What you will do | Output range, inclusive: from the line containing "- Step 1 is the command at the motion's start" to the line containing "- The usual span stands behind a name". Restate those lines from the data below word for word and only those.
(Data provided)
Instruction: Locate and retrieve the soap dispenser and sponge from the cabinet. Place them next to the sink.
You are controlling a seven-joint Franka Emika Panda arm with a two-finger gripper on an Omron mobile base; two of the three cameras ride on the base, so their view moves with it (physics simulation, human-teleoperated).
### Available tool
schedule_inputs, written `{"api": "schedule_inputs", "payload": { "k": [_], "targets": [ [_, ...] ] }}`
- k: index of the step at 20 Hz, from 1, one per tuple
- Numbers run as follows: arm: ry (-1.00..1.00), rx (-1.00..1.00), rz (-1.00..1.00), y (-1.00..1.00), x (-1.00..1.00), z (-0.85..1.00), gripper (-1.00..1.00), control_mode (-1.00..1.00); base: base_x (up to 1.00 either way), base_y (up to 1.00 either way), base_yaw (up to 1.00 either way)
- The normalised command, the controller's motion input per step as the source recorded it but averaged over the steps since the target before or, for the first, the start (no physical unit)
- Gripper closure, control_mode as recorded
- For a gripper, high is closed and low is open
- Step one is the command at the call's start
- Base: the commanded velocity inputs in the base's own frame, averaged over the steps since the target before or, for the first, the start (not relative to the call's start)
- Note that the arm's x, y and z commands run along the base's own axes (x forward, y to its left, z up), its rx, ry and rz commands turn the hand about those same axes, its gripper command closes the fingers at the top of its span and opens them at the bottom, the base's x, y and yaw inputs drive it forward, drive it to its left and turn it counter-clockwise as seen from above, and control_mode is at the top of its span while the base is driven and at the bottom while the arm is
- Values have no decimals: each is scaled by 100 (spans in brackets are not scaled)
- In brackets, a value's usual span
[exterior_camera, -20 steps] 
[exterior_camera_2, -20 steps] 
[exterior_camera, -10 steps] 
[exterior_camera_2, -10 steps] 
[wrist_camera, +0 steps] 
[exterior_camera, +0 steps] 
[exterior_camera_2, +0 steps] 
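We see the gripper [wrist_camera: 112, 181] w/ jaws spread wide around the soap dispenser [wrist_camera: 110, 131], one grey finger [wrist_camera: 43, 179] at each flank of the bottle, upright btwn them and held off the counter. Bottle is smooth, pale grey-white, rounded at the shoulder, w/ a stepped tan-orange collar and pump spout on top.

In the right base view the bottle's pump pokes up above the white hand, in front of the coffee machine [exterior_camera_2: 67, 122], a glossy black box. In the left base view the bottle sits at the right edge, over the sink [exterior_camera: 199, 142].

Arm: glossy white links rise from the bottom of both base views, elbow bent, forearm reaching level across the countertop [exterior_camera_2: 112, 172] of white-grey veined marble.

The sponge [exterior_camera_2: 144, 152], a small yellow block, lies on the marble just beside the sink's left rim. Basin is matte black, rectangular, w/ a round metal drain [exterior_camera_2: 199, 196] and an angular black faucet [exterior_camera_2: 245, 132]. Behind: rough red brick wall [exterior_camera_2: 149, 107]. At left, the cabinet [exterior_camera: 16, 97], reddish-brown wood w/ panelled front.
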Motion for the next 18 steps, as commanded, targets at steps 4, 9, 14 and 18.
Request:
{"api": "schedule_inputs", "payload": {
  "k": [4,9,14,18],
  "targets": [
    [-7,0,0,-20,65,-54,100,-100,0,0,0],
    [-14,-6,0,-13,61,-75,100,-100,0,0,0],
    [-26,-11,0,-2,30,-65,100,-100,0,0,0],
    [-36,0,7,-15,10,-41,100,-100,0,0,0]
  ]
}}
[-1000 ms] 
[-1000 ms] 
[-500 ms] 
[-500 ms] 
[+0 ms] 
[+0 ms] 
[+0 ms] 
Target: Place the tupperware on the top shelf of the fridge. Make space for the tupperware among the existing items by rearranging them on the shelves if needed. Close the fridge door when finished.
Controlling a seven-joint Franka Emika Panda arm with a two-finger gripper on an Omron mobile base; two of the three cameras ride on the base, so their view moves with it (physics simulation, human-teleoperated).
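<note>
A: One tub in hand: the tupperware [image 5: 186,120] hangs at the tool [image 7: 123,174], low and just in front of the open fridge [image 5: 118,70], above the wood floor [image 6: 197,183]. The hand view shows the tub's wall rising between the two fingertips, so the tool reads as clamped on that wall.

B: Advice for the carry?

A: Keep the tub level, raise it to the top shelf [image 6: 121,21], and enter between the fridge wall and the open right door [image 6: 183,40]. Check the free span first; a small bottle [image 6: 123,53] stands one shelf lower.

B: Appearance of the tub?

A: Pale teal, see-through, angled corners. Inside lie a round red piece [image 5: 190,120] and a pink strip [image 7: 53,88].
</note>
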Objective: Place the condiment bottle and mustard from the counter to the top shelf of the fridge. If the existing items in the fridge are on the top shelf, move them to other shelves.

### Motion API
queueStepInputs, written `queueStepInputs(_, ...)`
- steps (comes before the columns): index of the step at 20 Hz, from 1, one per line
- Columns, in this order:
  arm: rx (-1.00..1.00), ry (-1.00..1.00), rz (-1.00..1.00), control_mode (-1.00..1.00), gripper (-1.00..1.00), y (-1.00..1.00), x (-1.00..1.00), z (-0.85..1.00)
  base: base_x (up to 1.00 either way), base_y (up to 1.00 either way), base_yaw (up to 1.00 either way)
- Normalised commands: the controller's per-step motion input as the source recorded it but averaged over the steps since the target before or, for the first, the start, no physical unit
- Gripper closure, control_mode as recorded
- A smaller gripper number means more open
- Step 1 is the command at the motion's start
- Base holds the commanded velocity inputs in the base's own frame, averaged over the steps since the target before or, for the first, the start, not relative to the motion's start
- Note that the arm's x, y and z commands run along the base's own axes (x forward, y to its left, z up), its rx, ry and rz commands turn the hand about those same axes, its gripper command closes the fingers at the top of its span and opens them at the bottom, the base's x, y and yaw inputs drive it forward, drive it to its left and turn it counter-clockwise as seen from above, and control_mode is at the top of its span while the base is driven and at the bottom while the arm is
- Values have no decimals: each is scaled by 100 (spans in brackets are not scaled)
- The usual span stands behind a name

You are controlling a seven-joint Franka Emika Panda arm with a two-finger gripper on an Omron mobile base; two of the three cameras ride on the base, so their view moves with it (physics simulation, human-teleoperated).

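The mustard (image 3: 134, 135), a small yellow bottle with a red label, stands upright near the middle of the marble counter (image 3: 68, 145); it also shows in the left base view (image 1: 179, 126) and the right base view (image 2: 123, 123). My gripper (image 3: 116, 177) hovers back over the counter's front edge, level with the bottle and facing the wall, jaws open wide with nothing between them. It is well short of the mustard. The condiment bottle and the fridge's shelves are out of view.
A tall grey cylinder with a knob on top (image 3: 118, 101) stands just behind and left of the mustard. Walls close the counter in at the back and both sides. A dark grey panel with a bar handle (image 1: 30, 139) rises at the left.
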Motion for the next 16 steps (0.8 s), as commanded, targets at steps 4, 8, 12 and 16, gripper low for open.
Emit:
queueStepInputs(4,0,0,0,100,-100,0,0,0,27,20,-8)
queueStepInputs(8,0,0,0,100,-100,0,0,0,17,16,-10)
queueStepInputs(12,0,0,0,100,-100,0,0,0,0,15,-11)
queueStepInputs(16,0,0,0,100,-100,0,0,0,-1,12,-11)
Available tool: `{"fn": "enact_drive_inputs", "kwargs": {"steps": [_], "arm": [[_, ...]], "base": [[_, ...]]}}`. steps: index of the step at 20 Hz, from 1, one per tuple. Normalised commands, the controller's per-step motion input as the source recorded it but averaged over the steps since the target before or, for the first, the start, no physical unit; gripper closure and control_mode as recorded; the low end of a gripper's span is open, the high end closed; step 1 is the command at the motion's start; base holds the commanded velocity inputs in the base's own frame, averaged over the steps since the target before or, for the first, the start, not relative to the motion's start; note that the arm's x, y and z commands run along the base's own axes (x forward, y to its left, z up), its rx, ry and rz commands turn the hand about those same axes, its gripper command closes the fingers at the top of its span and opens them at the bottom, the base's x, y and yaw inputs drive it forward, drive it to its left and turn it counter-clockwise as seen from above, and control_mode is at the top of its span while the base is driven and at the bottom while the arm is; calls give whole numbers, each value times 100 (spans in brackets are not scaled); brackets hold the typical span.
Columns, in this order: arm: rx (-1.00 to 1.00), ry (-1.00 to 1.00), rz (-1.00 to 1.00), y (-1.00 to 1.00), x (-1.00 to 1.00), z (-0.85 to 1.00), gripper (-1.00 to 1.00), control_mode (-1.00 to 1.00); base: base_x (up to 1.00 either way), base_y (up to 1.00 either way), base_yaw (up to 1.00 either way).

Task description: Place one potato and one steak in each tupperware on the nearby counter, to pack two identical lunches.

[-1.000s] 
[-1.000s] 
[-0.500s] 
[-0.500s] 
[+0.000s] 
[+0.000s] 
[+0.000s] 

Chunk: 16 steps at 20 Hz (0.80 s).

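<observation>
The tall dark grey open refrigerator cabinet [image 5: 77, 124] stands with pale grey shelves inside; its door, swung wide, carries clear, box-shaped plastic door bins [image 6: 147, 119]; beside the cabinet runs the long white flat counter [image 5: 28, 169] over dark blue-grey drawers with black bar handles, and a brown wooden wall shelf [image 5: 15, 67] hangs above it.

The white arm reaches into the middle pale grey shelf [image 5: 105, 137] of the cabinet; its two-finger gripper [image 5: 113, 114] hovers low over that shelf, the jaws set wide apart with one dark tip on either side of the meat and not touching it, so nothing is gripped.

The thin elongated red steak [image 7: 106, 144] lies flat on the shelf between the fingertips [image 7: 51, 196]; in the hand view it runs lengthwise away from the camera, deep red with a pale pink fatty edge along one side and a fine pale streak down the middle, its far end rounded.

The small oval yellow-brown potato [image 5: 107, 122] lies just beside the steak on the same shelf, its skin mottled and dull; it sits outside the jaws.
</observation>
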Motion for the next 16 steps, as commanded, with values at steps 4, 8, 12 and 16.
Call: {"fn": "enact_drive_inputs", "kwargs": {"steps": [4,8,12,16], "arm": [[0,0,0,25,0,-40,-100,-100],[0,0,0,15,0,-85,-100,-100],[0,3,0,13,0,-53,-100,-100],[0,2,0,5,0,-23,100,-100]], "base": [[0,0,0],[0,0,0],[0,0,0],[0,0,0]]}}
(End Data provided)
Your response |
- Step 1 is the command at the motion's start
- Base holds the commanded velocity inputs in the base's own frame, averaged over the steps since the target before or, for the first, the start, not relative to the motion's start
- Note that the arm's x, y and z commands run along the base's own axes (x forward, y to its left, z up), its rx, ry and rz commands turn the hand about those same axes, its gripper command closes the fingers at the top of its span and opens them at the bottom, the base's x, y and yaw inputs drive it forward, drive it to its left and turn it counter-clockwise as seen from above, and control_mode is at the top of its span while the base is driven and at the bottom while the arm is
- Values have no decimals: each is scaled by 100 (spans in brackets are not scaled)
- The usual span stands behind a name

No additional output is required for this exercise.